Arrejuntar todos los ingredientes y amasar a conciencia.

Yo he bajado un pelín la hidratación, porque con mi MM se me quedo la primera prueba un pelín líquida de más.

Cuando hemos conseguido un desarrollo correcto (decir esto es fácil, pero ahora que estoy profundizando en el maravilloso libro de Jeffrey Hamelman, me doy cuenta de lo complejo que resulta esto y lo realmente difícil así de entrada que es conseguir un buen desarrollo del gluten; ahora bien, tampoco me obsesiono con eso porque los resultados, a día de hoy, son en general muy buenos y llegar a ese nivel de precisión es ya de matrícula de honor), lo pasamos a un bol un poco aceitado.

En esta primera fermentación queremos conseguir que doble el volumen, y para echarle un cablecillo a la masa le vamos a hacer un par de pliegues, a la media hora y a la hora. En mi caso estuvieron en total un par de horas.

Una miga suave y deliciosa.
Una miga suave y deliciosa.

Pasado ese tiempo, pasamos la masa a la encimera y dividimos en bolas de unos 80 gr. Necesitaremos 9 porciones, 8 para los bordes y otra para el centro. Como siempre, necesitamos que esas bolas reposen unos 5 minutos, de manera que cuando hayamos preformado la última, la primera ya estará lista para formar.

El banetón que he utilizado es de 1kg y para conseguir esa forma de rosco tan característica, he seguido el siguiente procedimiento:

– para conseguir el agujero en el centro he partido media naranja y la he recubierto, a conciencia, con film. Es importante enharinar bien todo el banetón para evitar que se nos pegue. He colocado la media naranja en el centro del banetón y lo primero es coger una de esas bolas y extenderla todo lo que podamos, cubriendo la naranja. Tiene que llegar por lo menos al centro del banetón, para que las bolas descansen sobre ella. Hay que tener en cuenta que esa parte de abajo será luego la parte visible de la corona.
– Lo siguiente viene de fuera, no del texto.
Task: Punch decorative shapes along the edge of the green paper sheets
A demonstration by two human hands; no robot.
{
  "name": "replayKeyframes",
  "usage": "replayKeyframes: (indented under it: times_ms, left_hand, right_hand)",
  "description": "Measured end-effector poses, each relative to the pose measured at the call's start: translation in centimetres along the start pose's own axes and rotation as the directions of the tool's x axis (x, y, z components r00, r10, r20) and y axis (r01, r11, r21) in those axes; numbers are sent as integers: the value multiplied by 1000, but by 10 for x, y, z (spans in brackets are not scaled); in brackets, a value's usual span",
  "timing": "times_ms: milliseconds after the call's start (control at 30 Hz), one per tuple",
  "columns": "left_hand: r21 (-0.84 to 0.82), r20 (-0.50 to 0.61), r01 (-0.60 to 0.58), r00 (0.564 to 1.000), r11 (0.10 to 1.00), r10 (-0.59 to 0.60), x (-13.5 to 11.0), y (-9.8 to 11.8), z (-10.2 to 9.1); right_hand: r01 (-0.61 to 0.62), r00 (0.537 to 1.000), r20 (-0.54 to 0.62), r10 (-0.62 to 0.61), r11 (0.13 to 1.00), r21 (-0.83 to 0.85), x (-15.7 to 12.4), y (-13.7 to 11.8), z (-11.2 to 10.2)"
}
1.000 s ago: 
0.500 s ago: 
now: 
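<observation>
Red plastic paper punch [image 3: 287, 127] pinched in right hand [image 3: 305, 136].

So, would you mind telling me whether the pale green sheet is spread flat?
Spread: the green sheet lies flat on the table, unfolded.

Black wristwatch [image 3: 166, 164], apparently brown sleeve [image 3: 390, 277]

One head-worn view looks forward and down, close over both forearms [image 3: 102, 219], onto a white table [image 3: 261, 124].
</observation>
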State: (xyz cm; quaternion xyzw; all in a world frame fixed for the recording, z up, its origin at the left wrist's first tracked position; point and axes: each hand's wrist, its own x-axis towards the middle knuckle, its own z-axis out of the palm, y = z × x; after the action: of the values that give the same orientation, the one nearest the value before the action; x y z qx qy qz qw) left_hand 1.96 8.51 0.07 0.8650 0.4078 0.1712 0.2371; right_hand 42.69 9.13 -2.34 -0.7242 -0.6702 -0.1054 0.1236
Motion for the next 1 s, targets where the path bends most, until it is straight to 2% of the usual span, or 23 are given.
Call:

Lo primero es colocar la naranja.
Lo primero es colocar la naranja.
Después colocamos el resto de bolas.
Después colocamos el resto de bolas.
Finalmente abrimos la bola central.
Finalmente abrimos la bola central.

– una vez extendida, vamos formando las bolas y colocándolas en el banetón. Con estas cantidades, las últimas bolas entran apretadillas, pero es bueno que se vayan conociendo!!!!!.

– cuando ya han congeniado todas las bolas, nos queda la última parte que es ir cortando la masa del círculo central, la que recubre la naranja, desde la unión que hay en las bolas hacia el centro. Obtendremos un triángulo que estiraremos y colocaremos encima de la bola correspondiente. Cuando lo hemos echo con todas las bolas, viene la segunda fermentación, igualmente hasta que casi doble el volumen.

Tendremos ya el horno caliente y antes de meterla al horno, obviamente hay que quitar la media naranja. Para eso, yo la vuelco a la pala y cuando la tengo boca arriba, le voy despegando la naranja con mucho cuidadín para evitar desgarros y que pierda la gracia cuando se hornee.

Una tostadas de campeonato!!!
Una tostadas de campeonato!!!

El resultado después de unos 40 minutos a 230º, es simplemente espectacular. La primera prueba me encanto y la segunda todavía más.

Bienvenida corona bordelesa a mi repertorio!!!!. Espero no haber sido demasiado caótico con la explicación del formado.